Fútbol, pasión, manejo y gestión: dime con quién andas y te diré de que sociedad eres
La primera vez que he pateado una pelota, cuando ya tenía la capacidad de retener emociones significativas en la memoria de mis buenas sensaciones, entendí que verla rodar hacia adelante podía significar uno de las satisfacciones más grandes en el mundo de mi infancia. Un poco más allá con los años, comprendí que el toque final que se le daba a ese balón de ensueño representaba todo un trabajo previo personal para encontrar la manera de lograr que el esférico vaya donde el pensamiento deseaba que fuera. Como el humano es un ser social en relaciones, también asumí que el juego con pies y balón tenía que complementarse en equipo con amigos y compañeros, asumiendo cada cual un rol para llevar el objeto “de nuestras buenas patadas” hasta la meta soñada. Tratándose de maniobras de conjunto, el sueño se iba a lograr por medio de una telaraña creativa de toques y pases dentro un espacio marcado de una cancha de eterno juego, inmediatamente después de las clases y de la merienda. El resultado de nuestro esfuerzo grupal apuntaba a poder gritar ese gol, “propósito por fin logrado”, cada vez que llegábamos a empujar el esférico dentro del arco “del otro lado”, enseñándonos a aplicar esta lógica también en la sociedad. Es así que descubrí que para jugar el fútbol (así se llamó el juego) se necesita también de un adversario coyuntural, con los mismos sueños y la camiseta simplemente de otro color. Nada grave, si no se pierde de vista la idea que, para jugar fútbol, no podíamos hacerlo solos y hay que contar mínimamente con dos equipos.

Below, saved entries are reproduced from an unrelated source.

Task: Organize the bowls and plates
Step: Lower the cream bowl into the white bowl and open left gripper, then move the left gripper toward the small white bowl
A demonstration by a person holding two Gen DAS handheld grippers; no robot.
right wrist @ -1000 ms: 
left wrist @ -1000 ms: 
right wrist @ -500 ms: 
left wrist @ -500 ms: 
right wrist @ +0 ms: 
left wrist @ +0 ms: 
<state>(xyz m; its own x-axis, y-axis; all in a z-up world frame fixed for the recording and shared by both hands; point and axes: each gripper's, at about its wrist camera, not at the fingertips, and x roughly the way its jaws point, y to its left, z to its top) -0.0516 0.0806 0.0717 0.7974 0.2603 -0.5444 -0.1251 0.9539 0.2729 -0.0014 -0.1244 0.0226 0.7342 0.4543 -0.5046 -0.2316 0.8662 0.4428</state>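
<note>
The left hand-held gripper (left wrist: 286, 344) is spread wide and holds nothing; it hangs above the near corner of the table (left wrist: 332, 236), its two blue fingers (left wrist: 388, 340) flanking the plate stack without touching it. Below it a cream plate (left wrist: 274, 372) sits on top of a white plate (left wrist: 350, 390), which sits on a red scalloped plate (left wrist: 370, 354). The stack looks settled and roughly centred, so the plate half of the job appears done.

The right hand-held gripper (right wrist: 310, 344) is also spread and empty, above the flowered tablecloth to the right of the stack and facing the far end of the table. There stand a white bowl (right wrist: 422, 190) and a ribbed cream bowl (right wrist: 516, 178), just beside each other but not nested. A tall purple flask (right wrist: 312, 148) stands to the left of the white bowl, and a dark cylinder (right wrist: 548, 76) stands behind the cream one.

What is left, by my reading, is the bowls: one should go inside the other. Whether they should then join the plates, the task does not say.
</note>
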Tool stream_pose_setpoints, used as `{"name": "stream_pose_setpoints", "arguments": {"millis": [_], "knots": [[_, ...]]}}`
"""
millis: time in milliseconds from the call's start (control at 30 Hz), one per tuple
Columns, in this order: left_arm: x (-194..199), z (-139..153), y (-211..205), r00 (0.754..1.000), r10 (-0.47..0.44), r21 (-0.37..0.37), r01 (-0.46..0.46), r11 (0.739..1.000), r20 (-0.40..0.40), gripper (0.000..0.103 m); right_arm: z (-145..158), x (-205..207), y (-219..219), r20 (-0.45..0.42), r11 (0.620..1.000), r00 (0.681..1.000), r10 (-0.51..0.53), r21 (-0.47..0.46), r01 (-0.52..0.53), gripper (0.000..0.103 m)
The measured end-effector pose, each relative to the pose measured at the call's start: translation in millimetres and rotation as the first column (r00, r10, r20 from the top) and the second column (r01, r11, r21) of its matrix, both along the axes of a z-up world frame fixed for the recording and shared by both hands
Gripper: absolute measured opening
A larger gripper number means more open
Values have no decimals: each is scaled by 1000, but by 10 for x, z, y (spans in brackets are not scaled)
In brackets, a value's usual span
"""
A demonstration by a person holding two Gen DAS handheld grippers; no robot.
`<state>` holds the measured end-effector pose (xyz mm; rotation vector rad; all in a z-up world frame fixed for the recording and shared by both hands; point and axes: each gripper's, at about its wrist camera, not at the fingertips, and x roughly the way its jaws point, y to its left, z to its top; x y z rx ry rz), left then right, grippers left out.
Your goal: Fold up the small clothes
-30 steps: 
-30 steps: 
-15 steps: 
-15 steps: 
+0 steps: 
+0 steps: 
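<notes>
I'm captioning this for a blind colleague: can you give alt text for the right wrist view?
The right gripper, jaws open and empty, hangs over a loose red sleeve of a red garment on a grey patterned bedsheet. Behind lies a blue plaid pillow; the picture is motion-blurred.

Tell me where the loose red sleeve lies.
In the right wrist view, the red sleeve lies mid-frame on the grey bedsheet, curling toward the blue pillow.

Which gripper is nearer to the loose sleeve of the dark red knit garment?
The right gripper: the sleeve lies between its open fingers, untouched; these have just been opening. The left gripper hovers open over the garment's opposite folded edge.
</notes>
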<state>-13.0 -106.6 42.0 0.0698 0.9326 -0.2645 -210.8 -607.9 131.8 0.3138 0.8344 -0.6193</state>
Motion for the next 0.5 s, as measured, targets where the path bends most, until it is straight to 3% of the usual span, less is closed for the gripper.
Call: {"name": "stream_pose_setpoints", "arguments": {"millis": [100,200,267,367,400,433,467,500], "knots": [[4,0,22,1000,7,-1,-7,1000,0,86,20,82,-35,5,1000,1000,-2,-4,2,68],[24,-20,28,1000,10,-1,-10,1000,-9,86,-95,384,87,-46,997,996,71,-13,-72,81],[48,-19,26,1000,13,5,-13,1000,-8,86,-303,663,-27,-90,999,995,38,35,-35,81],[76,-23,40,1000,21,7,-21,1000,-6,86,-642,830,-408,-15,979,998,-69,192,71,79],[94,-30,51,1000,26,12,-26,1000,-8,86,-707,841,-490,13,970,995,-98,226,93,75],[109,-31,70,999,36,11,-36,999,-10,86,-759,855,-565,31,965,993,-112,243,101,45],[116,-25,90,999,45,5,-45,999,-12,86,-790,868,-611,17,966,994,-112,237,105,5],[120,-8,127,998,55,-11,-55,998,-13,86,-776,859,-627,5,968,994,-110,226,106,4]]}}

Crecí en un país no precisamente de gran tradición futbolera. Hasta que estuve allí, los jugadores eran semiprofesionales, es decir por la mañana me los encontraba cumpliendo una actividad laboral por las calles de nuestra ciudadela y, por la tarde, los veía entrenar y prepararse para el partido del domingo. El fútbol se mantenía dentro de parámetros sanos de juego y de disciplina deportiva conducida por dirigentes que, en su mayoría, cumplían funciones de servicio al club de pertenencia, de todo corazón y ad honorem. El dinero y el acceso a mayores cantidades de fondos hizo que algunos clubes prosperaran de otra manera, obligando a los demás a entrar en una misma carrera, cada vez menos deportiva y más financiera para no perder el paso de los demás. Aparecieron patrocinadores que fueron marcando decisiones dentro del club y, finalmente, dinero extra para quienes se alinearan a una nueva manera de ver el fútbol como un proyecto de gestión más administrativo y financiero. El fútbol fue perdiendo su esencia en nombre del espectáculo de oferta de jugadores más cotizados, más robóticos físicamente, súper galácticos y de gran renombre que pudieran atraer a más público. Junto a ellos, dirigentes que hicieron del fútbol una profesión y clubes acumulando deudas para seguir en onda que, a menudo, conllevaron a su quiebra.
El fútbol, pasión de multitudes no solo para los que lo juegan sino también para los que lo miran como espectadores, se convirtió en un negocio (y, despectivamente, en un negociado) en el mundo y también en nuestras latitudes. Se habla de grandes emprendimientos que rinden económicamente: quien tiene plata, consigue a los mejores jugadores como si de mercancía se tratara. Lo bueno es que, tratándose en definitiva de un juego, las disputas entre David y Goliat todavía permiten que el pequeño pueda enfrentarse al gigante con un resultado no del todo predefinido. En esas condiciones, ganarle a Goliat tiene su propio gustito porque motiva a esfuerzos agigantados (al famoso amor por la camiseta, al amor propio, a la dignidad, pero también al “hacer bien las cosas” para lograrlo).
Allí va: el fútbol como un medio para hacernos mejores personas. El fútbol cumpliendo un rol en la sociedad para aprender a “jugar limpio” (fair play), dentro de la cancha y afuera. Si perdemos de vista aquello, saltamos lo esencial del fútbol y pasamos a las vivencias que, como ciudadanía, tanto daño nos hacen, esas del “todo vale” o del “fin justifica los medios”: las trampas, el engaño con las edades de los jugadores, el pago corrupto a entrenadores y dirigentes para poder jugar, la compra de resultados, las gambetas al estatuto y a los reglamentos, la cancelación de favores a cambio de un voto al momento de elegir a nuestros máximos ejecutivos y el desconocimiento o la desafiliación (por cierto ilegales) a quienes pretenden ser diferentes o piensan de otra manera.
Por medio del fútbol, sigamos enseñando a las nuevas generaciones valores y principios que construyen sociedad y país. Pensemos en esta suerte de propósito mayor, al momento de tomar decisiones como las que vemos en estos días y dejaron a miles sin fútbol.